Output only complete file content blocks.
Use one fenced block per file with this exact opening form:
```file:relative/path.py
<complete file content>
```
Do not include explanations before or after the file blocks.
Include tests when needed.
Keep the change as small as possible.
Only edit files needed for the task.

Use this for agents/reviewer.md:

You are the review agent for NightShift.

Review the task, plan, patch artifacts, test output, and final state.

Output exactly:

status: pass | fail | retry | escalate
reason: <short explanation>
next_stage: <optional stage id>
context_update: <compact useful note>

Use retry when the implementation is close but needs another patch.
Use fail when the patch is unsafe, unrelated, or clearly broken.
Use pass only when the acceptance criteria are satisfied.
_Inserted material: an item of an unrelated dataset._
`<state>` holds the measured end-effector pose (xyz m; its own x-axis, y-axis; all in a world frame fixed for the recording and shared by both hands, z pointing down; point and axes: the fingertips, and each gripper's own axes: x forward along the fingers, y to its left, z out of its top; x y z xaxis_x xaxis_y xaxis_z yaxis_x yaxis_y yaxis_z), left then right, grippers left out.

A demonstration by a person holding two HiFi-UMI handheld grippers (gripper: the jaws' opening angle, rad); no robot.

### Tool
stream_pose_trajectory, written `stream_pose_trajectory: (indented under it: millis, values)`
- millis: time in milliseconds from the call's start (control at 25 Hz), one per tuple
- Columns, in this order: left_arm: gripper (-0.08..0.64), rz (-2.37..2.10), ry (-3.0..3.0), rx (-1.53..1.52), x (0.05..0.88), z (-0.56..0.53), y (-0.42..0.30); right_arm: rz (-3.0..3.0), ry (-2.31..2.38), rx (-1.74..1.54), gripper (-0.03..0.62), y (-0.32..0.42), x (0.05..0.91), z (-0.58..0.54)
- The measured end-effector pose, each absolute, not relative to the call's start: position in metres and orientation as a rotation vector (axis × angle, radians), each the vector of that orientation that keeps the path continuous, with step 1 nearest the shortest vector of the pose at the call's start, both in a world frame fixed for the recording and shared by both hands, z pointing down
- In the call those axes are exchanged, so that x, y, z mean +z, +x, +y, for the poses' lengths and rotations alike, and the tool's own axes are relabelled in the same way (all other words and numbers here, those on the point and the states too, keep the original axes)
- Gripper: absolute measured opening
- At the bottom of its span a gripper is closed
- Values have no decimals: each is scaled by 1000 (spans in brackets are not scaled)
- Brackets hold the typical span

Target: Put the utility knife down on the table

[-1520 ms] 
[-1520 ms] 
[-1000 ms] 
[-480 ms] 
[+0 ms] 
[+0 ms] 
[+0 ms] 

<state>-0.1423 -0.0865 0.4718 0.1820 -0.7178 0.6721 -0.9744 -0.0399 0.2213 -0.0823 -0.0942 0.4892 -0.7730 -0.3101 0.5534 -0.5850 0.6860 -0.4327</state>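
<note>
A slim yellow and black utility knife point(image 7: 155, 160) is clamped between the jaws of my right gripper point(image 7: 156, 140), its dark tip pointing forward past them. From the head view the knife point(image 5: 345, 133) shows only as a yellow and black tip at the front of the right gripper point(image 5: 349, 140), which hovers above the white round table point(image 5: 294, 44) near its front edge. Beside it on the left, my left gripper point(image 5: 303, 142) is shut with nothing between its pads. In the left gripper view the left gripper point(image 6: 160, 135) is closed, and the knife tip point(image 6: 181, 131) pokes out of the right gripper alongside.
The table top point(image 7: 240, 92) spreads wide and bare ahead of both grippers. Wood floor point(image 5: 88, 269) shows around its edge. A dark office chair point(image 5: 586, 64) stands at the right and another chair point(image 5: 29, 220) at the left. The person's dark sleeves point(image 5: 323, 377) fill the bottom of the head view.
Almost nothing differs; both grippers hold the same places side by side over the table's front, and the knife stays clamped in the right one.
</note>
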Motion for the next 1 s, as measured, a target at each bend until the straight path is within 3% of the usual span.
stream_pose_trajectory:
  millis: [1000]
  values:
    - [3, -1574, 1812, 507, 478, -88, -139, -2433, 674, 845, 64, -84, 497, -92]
4. Start With Dry Run Mode

Before letting a model edit files, set patch apply to dry run.

In nightshift.yaml:

- id: apply_patch
  type: patch_apply
  mode: dry_run
  output: patch-apply-output.txt
  on_fail: implement

Run one task:

python -m nightshift.cli run --config nightshift.yaml --task TASK-001

Inspect these artifacts:

.nightshift/runs/<run-id>/run.log
.nightshift/runs/<run-id>/tasks/TASK-001/plan.md
.nightshift/runs/<run-id>/tasks/TASK-001/context-pack.md
.nightshift/runs/<run-id>/tasks/TASK-001/proposed.patch
.nightshift/runs/<run-id>/tasks/TASK-001/normalized.patch
.nightshift/runs/<run-id>/tasks/TASK-001/patch-validation.md
.nightshift/runs/<run-id>/tasks/TASK-001/patch-apply-output.txt
.nightshift/runs/<run-id>/tasks/TASK-001/final-notes.md

If a later stage routes back to implement, retry artifacts are written with attempt suffixes such as repair-1.patch, normalized-1.patch, patch-validation-1.md, applied-1.patch, and patch-apply-output-1.txt.
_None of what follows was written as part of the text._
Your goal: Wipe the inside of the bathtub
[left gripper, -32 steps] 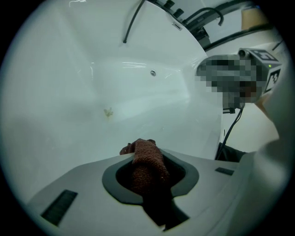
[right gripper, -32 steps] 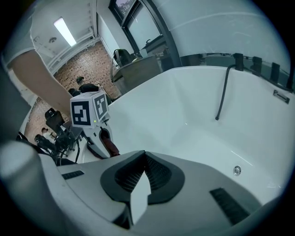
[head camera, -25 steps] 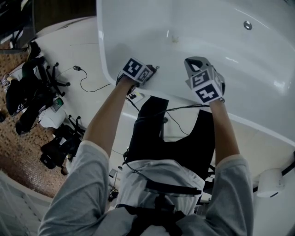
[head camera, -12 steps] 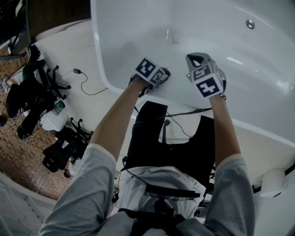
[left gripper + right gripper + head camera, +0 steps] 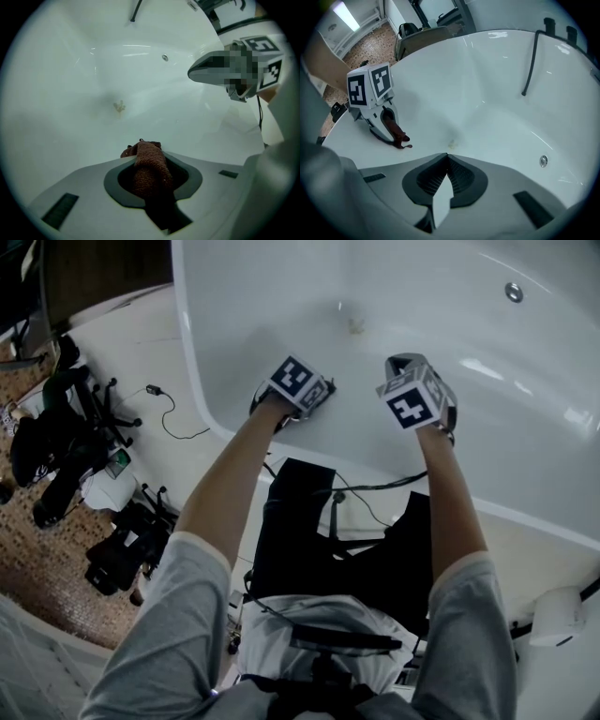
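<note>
The white bathtub fills the top of the head view. My left gripper hangs just inside its near wall, shut on a brown cloth that sticks out between the jaws. From the right gripper view the same cloth hangs from the left gripper close to the tub wall. My right gripper is beside it over the tub, jaws shut tip to tip with nothing between them. A small yellowish spot marks the tub floor ahead.
A round metal fitting sits on the far tub wall. A black hose hangs over the far rim. Black tripods and gear and a cable lie on the floor to the left of the tub.
Both grippers have moved a little further in over the tub from its near rim. The left one still holds the cloth.
</note>
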Motion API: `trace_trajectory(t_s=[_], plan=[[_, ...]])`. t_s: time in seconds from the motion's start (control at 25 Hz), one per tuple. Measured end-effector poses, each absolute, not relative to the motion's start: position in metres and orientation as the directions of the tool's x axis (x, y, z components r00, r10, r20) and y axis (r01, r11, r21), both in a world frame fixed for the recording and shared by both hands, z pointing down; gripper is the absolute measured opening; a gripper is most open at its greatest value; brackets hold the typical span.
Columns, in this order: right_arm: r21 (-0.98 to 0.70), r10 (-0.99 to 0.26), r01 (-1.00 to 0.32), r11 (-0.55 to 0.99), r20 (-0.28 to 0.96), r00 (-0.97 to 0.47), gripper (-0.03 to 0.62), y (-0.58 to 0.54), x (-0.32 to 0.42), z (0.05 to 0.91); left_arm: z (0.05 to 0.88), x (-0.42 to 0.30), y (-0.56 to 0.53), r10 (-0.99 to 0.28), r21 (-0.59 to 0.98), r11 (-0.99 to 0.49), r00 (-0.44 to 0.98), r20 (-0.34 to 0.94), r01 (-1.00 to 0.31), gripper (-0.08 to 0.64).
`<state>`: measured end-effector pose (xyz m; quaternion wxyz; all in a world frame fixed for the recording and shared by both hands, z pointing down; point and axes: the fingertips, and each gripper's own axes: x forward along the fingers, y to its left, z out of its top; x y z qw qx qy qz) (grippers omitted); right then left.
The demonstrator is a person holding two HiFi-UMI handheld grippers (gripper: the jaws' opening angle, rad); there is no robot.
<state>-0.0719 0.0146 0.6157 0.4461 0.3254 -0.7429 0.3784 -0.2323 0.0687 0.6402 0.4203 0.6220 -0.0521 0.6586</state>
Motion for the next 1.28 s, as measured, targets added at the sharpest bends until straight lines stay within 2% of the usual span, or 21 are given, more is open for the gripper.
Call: trace_trajectory(t_s=[0.16,0.32,0.52,0.68,1.0,1.28], plan=[[-0.308,-0.106,-0.813,0.494,0.907,-0.408,0.006,0.023,-0.076,0.637,0.657,-0.248,0.063,0.492,0.431,-0.634,0.094,0.865,-0.642,0.100],[-0.329,-0.084,-0.811,0.484,0.905,-0.418,0.006,0.027,-0.077,0.652,0.665,-0.235,0.064,0.495,0.456,-0.585,0.150,0.856,-0.671,0.098],[-0.383,-0.078,-0.818,0.430,0.886,-0.457,0.006,0.022,-0.076,0.659,0.667,-0.200,0.074,0.526,0.520,-0.563,0.207,0.825,-0.642,0.098],[-0.383,-0.089,-0.818,0.429,0.883,-0.461,0.006,0.010,-0.071,0.661,0.673,-0.198,0.074,0.531,0.508,-0.591,0.171,0.830,-0.627,0.100],[-0.386,-0.077,-0.800,0.459,0.880,-0.469,0.006,0.004,-0.070,0.673,0.703,-0.242,0.053,0.480,0.380,-0.672,0.017,0.877,-0.635,0.100],[-0.419,-0.036,-0.774,0.474,0.869,-0.493,0.006,0.015,-0.080,0.693,0.722,-0.224,0.054,0.488,0.415,-0.600,0.098,0.867,-0.684,0.098]])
In dry-run mode, the patch should be validated and checked with git apply --check, but files should not change.

5. Apply The Patch

If the dry run looks good, switch to apply mode:

- id: apply_patch
  type: patch_apply
  mode: apply
  output: patch-apply-output.txt
  on_fail: implement

Run again:

python -m nightshift.cli run --config nightshift.yaml --task TASK-001

If the model generates a valid patch, NightShift will:

  • write applied.patch
  • apply the patch with git apply
  • run python -m unittest discover -v
  • retry through the implementer if the test stage fails and max_task_retries allows it
  • preserve per-attempt retry patch artifacts with numeric suffixes
  • mark the task complete only if the pipeline completes

6. Monitor From The Web Dashboard

Install Flask if needed:

python -m pip install flask

Start the read-only dashboard:

python -m nightshift.cli web --config nightshift.yaml

Open the displayed local URL. The dashboard reads artifacts from .nightshift/runs/ and shows the latest run summary and log tail.

For real models, start conservatively:

pipeline:
  max_task_retries: 3
  continue_on_task_failure: false

Patch validator:

- id: validate_patch
  type: patch_validator
  output: patch-validation.md
  max_files: 4
  max_lines: 400
  on_fail: implement
  forbidden_paths:
    - .git
    - .nightshift
    - .env

Safety:

safety:
  require_clean_worktree: false
  scoped_paths:
    - .
  allowed_commands:
    - python -m unittest discover -v
  forbidden_commands:
    - rm -rf
    - git push
    - curl | bash

Once you trust the workflow, consider setting require_clean_worktree: true in real repositories.

Troubleshooting

If Ollama is unavailable:

Agent exited with code 1

Confirm Ollama is running at the configured base_url and the model appears in ollama list.

If the model returns prose instead of file blocks, tighten agents/implementer.md. The file_writer stage requires complete file content blocks so NightShift can generate the unified diff.

If patch validation fails, inspect:

patch-validation.md
patch-validation-1.md
normalized.patch
normalized-1.patch
proposed.patch
repair-1.patch

If patch apply fails, inspect:

patch-apply-output.txt
applied.patch

If tests fail, inspect:

test-output.txt
repair-1.patch
repair-summary-1.md

Repair artifacts only appear when a later stage routes back to implement and the retry limit allows another attempt.

What To Try Next

After TASK-001 works:

python -m nightshift.cli run --config nightshift.yaml --all

Keep reviewing patches before trusting longer runs. The point of NightShift is not blind autonomy; it is controlled, reviewable leverage.